WebSphere Authentication Example

This example contains the source code for the WebsphereAuthenticatedBeanFactory.

Click the following link to download the sources for this example as ZIP file:

The ZIP file contains source code, properties and a JAAS authentication file.

An AuthenticatedBeanFactory is responsible for authenticating the user at an application server. After a successful login to the application server it returns a Infinity Process Platform session bean. There is no need to call the login method on this Infinity Process Platform session if retrieved by an AuthenticatedBeanFactory.

Since the mechanisms to authenticate against an application server are not portable for each application server there has to be an own AuthenticatedBeanFactory. Even different configurations or authentication methods can require different AuthenticatedBeanFactory classes. This is an example of how to authenticate against IBM WebSphere.

For more detailed information on the AuthenticatedBeanFactory interface please refer to chapter Integrating External User Repositories in the Programming Guide.

This example can be used in the console module that is created by the WebSphere EAR archetype. Open the pom.xml which is located in the <was-ear-archetype-project>/console module and include the following dependency:

  <dependency>
    <groupId>com.infinity.bpm.examples</groupId>
    <artifactId>websphere-auth</artifactId>
    <version>9.2.0</version>
    <scope>runtime</scope>
    <exclusions>
      <exclusion>
        <groupId>org.eclipse.stardust.engine</groupId>
        <artifactId>carnot-engine</artifactId>
      </exclusion>
    </exclusions>
  </dependency>

In the carnot.properties file of the console module you have to set the following properties:

  Credential.Provider = org.eclipse.stardust.examples.authentication.websphere.WASCredentialProvider
  Secure.Session.Factory = org.eclipse.stardust.examples.authentication.websphere.WASSecureSessionFactory
  Security.Authentication.ConfigurationName = WSLogin
  Websphere.ServerName=localhost
  Websphere.ServerPort=2809

whereby properties WebSphere.ServerName and Websphere.ServerPort must be adjusted according to your environment.

Copy the etc/template/jaas.conf file from the websphere-auth.zip archive to <was-ear-archetype-project>/console/etc and reference it in each console call, for instance via the environment variable CARNOT_JVM_PROPERTIES:

set CARNOT_JVM_PROPERTIES=-Djava.security.auth.login.config=<was-ear-archetype-project>/console/etc/jaas.conf

In the next step copy the sas.client.props from <was-install-dir>/profiles/<profile>/properties/sas.client.props to <was-ear-archetype-project>/console/etc and set the com.ibm.CORBA.securityEnabled. property to true.
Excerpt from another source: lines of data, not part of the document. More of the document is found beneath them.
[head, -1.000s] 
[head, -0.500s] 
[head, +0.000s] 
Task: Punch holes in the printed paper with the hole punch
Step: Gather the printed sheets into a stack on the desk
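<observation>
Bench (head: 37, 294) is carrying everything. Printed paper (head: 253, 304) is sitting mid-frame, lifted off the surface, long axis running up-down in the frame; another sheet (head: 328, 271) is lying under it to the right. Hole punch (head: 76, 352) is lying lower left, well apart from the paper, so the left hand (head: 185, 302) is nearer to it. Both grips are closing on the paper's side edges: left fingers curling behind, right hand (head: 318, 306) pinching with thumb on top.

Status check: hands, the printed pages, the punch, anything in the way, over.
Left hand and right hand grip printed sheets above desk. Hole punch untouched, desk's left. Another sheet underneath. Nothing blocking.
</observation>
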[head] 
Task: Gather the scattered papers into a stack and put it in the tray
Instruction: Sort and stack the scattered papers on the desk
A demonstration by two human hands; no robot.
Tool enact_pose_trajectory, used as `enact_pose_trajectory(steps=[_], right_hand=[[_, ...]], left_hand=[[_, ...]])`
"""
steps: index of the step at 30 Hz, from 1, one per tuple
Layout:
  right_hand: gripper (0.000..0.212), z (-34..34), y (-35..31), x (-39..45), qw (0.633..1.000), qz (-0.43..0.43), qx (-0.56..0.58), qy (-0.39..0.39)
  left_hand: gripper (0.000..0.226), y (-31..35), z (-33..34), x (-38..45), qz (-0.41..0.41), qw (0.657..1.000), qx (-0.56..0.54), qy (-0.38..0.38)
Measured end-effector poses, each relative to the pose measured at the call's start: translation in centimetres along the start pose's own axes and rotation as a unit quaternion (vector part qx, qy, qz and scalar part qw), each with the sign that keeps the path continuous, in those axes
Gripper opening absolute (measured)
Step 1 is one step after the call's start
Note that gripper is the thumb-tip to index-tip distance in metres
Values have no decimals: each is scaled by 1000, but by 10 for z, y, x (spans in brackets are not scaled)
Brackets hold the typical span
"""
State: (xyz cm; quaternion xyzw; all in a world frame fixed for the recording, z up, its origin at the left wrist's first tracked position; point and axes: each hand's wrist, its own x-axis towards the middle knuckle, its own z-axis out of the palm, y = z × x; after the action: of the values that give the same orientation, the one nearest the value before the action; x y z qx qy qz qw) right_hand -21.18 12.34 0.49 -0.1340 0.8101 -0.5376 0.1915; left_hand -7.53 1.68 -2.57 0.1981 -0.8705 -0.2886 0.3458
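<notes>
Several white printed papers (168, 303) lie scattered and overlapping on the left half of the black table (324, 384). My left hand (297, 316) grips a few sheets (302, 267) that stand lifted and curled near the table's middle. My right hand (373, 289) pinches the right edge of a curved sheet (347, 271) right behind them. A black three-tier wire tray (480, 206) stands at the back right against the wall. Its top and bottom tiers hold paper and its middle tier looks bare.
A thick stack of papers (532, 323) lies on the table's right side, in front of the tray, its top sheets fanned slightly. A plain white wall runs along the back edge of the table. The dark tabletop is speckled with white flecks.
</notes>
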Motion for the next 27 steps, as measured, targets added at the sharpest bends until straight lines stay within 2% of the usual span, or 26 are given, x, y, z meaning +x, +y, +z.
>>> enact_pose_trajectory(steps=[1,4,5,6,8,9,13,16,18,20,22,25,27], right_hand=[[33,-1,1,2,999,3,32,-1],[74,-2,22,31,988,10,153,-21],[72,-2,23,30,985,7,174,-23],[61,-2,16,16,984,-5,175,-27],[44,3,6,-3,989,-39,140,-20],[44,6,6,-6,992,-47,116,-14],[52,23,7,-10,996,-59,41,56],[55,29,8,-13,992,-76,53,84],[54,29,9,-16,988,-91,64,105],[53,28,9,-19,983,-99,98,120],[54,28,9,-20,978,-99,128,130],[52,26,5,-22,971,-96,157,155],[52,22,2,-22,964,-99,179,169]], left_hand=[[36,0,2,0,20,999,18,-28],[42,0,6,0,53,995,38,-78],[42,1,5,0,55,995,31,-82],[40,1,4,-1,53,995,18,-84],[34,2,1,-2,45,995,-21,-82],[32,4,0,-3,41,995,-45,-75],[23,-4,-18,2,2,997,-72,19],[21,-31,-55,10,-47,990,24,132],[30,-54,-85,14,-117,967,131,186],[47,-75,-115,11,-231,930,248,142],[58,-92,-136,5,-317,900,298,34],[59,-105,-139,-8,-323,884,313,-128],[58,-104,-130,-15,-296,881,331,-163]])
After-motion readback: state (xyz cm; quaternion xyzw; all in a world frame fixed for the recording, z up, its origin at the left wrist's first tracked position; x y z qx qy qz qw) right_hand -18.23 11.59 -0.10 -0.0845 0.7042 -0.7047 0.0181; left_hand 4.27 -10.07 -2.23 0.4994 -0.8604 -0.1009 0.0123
After that this file must be referenced in each console call:

set CARNOT_JVM_PROPERTIES=-Dcom.ibm.CORBA.ConfigURL=file:<was-ear-archetype-project>/console/etc/sas.client.props %CARNOT_JVM_PROPERTIES%

With this change the console tool will use the SecureSessionFactory to authenticate the user against the application server.

Please note that this example assumes that the Engine is using implicit authentication. Further details can be found in the Security chapter of the Operation Guide.